Coffin Birth – The Miracle of Death

The organ accompanied by harsh spoken verse that Coffin Birth have chosen to introduce this album is on point enough to meet Edgar Allan Poe’s guidelines for short fiction, in which he claims that the opening paragraph movement should give the reader listener an idea of what they are to expect throughout the entire piece.

“Gather, ye children of darkness, It is time to take back what is yours, arise from damnation.”

If you come to grasp this in an analytical sense for the purpose of the album itself, it is quite fitting. The Miracle of Death is essentially an attempt to revive the dead yesteryear of ancient metal history. Raspy screams take the place of now-commonplace lows. It utilizes Verse-chorus composition and soaring, melodic leads serve as the predominant source of altered voicing. The band refers to the lyricism as “graveyard philosophy” and the riffing is mostly thrash inspired, while the band relies mostly on keyboards and solos to generate the occasional “dark” atmosphere (even though keyboards are used relatively sparingly). The result, however, is far less serious-toned than it aims to be lyrically. They rarely give the darker passages time to develop into creepy or epic status, and the music is more fun-loving than the lyrics would suggest.
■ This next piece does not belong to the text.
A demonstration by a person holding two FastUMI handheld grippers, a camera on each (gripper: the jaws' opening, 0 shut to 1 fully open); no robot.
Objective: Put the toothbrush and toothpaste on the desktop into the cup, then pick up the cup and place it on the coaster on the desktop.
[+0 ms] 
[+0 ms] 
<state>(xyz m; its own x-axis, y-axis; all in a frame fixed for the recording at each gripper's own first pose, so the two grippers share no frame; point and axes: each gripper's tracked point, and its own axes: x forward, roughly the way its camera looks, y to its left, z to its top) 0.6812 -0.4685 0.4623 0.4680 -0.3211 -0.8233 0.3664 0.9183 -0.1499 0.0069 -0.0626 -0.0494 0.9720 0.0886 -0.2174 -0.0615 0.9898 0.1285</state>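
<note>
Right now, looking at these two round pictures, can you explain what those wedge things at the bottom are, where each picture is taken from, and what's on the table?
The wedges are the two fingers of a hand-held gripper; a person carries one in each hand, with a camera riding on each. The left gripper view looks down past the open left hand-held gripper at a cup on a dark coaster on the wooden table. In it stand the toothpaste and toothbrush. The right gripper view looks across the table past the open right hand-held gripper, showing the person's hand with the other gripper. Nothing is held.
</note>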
Coffin Birth have created a work that will take it’s listeners back to the heyday of thrash and melodic death, it just wouldn’t exactly be on par with the albums that we still remember today. This gives it an almost instant sense of cult status. It’s for enthusiasts of the old days, and I understand that. The main flaw is that it attempts to rekindle the flame of a more vocal-driven approach to metal, and the vocal performance ranges from mediocre to painful. That is not to say that the album is a failure by any means. Catchy hooks make their way to the forefront periodically, and there are some fun guitar solos as well. The music isn’t written poorly, even though there are some transitions that would have benefited from a bridge, and some of the pacing seems a bit rushed for the time period they were aiming to revisit.

Overall, The Miracle of Death is a mediocre album, but it has a charm similar to that of a B Horror flick, which it seems the band is well-studied on (and might have even been aiming for). You probably won’t show your friends this CD, but you might put it on for fun on Halloween after the Misfits have worn out their welcome.